St. Petersburg (dpa) – The cells in Kresty Prison in St. Petersburg are only eight square metres but they house 12 men. The inmates have to sleep in shifts because there are not enough beds.

This chronically overcrowded prison, built 100 years ago, seems an unlikely tourist attraction. Yet Kresty Prison also houses an unusual museum within its secure, red-brick walls.

The exhibition offers a glimpse of prison history and a look at prison life in modern Russia. In return, the paying guests are helping to solve the prison’s serious shortage of funds.

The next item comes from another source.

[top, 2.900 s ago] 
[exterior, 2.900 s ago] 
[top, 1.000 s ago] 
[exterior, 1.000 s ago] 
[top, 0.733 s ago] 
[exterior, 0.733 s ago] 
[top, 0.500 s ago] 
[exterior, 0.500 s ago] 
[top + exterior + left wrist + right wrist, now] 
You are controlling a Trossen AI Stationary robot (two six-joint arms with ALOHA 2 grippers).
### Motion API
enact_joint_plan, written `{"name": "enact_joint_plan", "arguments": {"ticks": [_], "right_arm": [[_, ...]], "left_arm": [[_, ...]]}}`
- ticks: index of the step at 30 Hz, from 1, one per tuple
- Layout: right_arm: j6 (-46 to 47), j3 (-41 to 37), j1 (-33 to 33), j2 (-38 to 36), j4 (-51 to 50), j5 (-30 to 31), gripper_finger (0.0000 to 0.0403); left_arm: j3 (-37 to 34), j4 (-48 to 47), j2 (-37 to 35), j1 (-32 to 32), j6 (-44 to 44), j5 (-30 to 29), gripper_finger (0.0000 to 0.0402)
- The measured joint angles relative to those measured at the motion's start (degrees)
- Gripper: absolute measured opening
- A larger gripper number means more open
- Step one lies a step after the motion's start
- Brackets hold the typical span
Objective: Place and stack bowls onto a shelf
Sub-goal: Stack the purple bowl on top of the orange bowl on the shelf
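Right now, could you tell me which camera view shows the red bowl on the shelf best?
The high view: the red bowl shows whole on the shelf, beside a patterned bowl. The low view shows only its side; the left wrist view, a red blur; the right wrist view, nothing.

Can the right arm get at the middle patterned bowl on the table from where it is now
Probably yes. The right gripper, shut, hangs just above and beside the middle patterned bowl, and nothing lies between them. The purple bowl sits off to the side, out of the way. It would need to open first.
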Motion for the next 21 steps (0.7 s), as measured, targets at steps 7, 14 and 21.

We were plunged into a prison atmosphere right at the start of our tour. We had to hand in our identity papers before the barred gate was unlocked amid a loud jangling of keys.

Then a tour guide from the prison administration led us through a long musty corridor to the prison courtyard, flanked by brick buildings. Then came another security door system and another gate into an oppressive cell corridor.

Our guide, prison administrator Olga Masalova, unlocked the door into the show cell. There were two bunk beds against the walls, each with three bunks. On the wall hung eight tin mugs, on the left was a washbasin, on the right a toilet without a cabin. “By European standards only two people would be allowed to share this cell, but in fact it houses 10 to 12. They sleep in shifts.”

When Kresty was first opened in 1892, every prisoner had a cell to himself. “The jail was built for 1,150 prisoners, today it houses more than 10,000,” said our guide.

But the chronic overcrowding is not the only indignity. The state pays just seven roubles (25 U.S. cents) per prisoner per day for board. “Every day they always receive a half loaf of bread,” said Masalova. In addition, they get whatever the prison could find, or was donated – soup, buckwheat gruel, pasta or fish. “We get support from some foreign charitable organisations,” said Masalova.

Many prisoners fall ill in such cramped conditions. “Tuberculosis is a big problem here,” said Masalova. The 500 prisoners with infectious diseases, including AIDS and syphilis, are housed in a special wing, and the prison also has its own hospital.

The museum is housed at the back of the prison grounds. The history of the prison is portrayed in photographs and furniture. There are also exhibits of finds from cells: a mobile phone hidden in a transistor radio, a home-made knife, a hollowed out book concealing hand-grenades, a deceptively realistic pistol made of bread.

Other exhibits show prisoners’ art work with less dangerous intent: a chess set made of bread. But the Kresty version of the game does not pit black against white, but prison warders in their green uniforms against prisoners in their prison whites.

Another jangling of keys and the barred gates closed behind us. But outside there was more to see of prison life. Prisoners were shooting small messages over the prison walls with pea shooters. A young woman on the other side of the wall picked them up – perhaps a message from her boyfriend.